Tips to handling the breakup of a high school relationship

Zoe Elmore

A teen gets a heartbreaking text from their partner ending their relationship with no explanation.

Zoe Elmore, Staff Writer

It is the moment every teenager dreads. You are in bed texting your friends and end up getting THAT text. You know, the text from your significant other saying “We are over, I am sorry,” or perhaps you magically get blocked by the person you were talking to with no explanation. 

It does not matter if you were together for six months or a year, the breakup still hurts leaving heartbroken teenagers not knowing how to pick themselves up. School counselors worldwide have one word for recovery from a heartbreak; time. 

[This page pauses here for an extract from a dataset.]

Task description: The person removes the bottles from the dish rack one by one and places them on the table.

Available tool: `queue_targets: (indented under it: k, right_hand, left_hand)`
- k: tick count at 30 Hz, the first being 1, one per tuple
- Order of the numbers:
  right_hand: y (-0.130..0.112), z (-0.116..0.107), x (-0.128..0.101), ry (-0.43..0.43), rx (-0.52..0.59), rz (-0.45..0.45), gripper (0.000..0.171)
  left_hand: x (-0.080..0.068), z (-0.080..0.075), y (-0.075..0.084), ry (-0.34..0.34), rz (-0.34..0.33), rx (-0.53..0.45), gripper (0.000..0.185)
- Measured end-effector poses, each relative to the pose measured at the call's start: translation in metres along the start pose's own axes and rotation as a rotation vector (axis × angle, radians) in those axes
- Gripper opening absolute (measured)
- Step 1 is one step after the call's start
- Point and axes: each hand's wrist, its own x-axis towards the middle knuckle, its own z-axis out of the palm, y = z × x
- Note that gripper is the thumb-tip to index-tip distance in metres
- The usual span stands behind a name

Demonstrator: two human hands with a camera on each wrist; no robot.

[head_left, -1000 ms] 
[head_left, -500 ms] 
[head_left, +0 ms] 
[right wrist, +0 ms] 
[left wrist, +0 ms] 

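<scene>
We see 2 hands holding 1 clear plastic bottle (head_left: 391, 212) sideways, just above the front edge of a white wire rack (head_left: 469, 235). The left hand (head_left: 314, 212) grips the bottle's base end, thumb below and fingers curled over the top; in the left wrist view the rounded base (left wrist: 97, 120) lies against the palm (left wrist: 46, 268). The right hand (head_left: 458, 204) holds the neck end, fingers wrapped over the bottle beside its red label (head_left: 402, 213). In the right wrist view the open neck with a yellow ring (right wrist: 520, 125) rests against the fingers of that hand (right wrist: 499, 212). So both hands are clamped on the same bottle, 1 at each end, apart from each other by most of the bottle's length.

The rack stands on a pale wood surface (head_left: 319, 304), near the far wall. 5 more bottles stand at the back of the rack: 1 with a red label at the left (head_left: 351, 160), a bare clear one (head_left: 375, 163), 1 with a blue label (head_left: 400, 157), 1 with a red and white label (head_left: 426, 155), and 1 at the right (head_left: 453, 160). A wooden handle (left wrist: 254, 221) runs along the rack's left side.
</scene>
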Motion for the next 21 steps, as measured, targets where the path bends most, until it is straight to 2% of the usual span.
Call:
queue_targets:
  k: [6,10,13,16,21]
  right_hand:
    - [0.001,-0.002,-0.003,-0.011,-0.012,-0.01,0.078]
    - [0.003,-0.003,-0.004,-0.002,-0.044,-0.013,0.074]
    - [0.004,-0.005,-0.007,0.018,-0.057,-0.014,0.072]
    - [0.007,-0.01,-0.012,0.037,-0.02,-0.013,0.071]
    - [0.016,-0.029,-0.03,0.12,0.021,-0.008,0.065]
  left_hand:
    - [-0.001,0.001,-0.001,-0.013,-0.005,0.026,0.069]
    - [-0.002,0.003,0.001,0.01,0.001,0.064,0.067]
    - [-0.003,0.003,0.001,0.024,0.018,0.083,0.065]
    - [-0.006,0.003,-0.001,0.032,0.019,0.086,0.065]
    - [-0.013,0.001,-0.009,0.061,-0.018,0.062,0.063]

Whether that means sitting and listening to ‘Fall Apart’ by Post Malone or even watching ‘The Notebook’, taking time is all one needs after a nasty, or healthy breakup.

“The only cure is time, because when there is a break-up, especially with an abrupt breakup, there’s a sense of grief. What you feel when it happens is shock. The shock is not always there. It goes away, but it takes a minute,” guidance counselor Tim McKean said.

Not only is time a crucial part of every breakup process, but so is growing. Learning from the break-up helps one grow to realize what they may or may not want in their next relationship. 

As teens continue to discover themself, they also learn how to react differently to situations within relationships according to McKean. 

When a person meets someone for the first time, they have this sort of “surface relationship,” where they are only now figuring out what they do and do not have in common. As a person grows through that relationship, they realize there is more to the relationship than just surface-level interests.

“When you are growing up, you are learning about yourself. And if we don’t grow and change together, it wouldn’t work. And that’s typically what happens, right?” McKean said. “Well, then you find out there’s more to life than that one thing you have in common.”

 

However, many always think that there are no signs of an incoming breakup. Perhaps, teens wish that they may have seen the signs before the end came upon us. There are signs, at least if a person knows what to look for.

“A few signs are: spending less time together, changes in communication or less communication, and unresolved issues,” Healthy Relationships teacher Kurt Jarvis said.

Although there are many bad ways to break up with someone, like over text or at the Applegrove Starbucks, there are some good strategies that benefit everyone involved. 

“Be sure it is really what you want to do, having a plan reduces the risk of going back to a relationship that wasn’t working. Choose a time and place, it should not be a place you go to often. End the relationship completely, don’t make promises for the future. Understanding emotions will be sensitive for both people,” Jarvis said.

Both breaking up and high school relationships can be hard. However, there are steps that one can take to make them easier and less stressful. Talking to your significant other and truly explaining the why will make the breakup easier than it would be. 

No matter how long the relationship was, breakups hurt. They serve as heartfelt life lessons and are great examples of what time can do.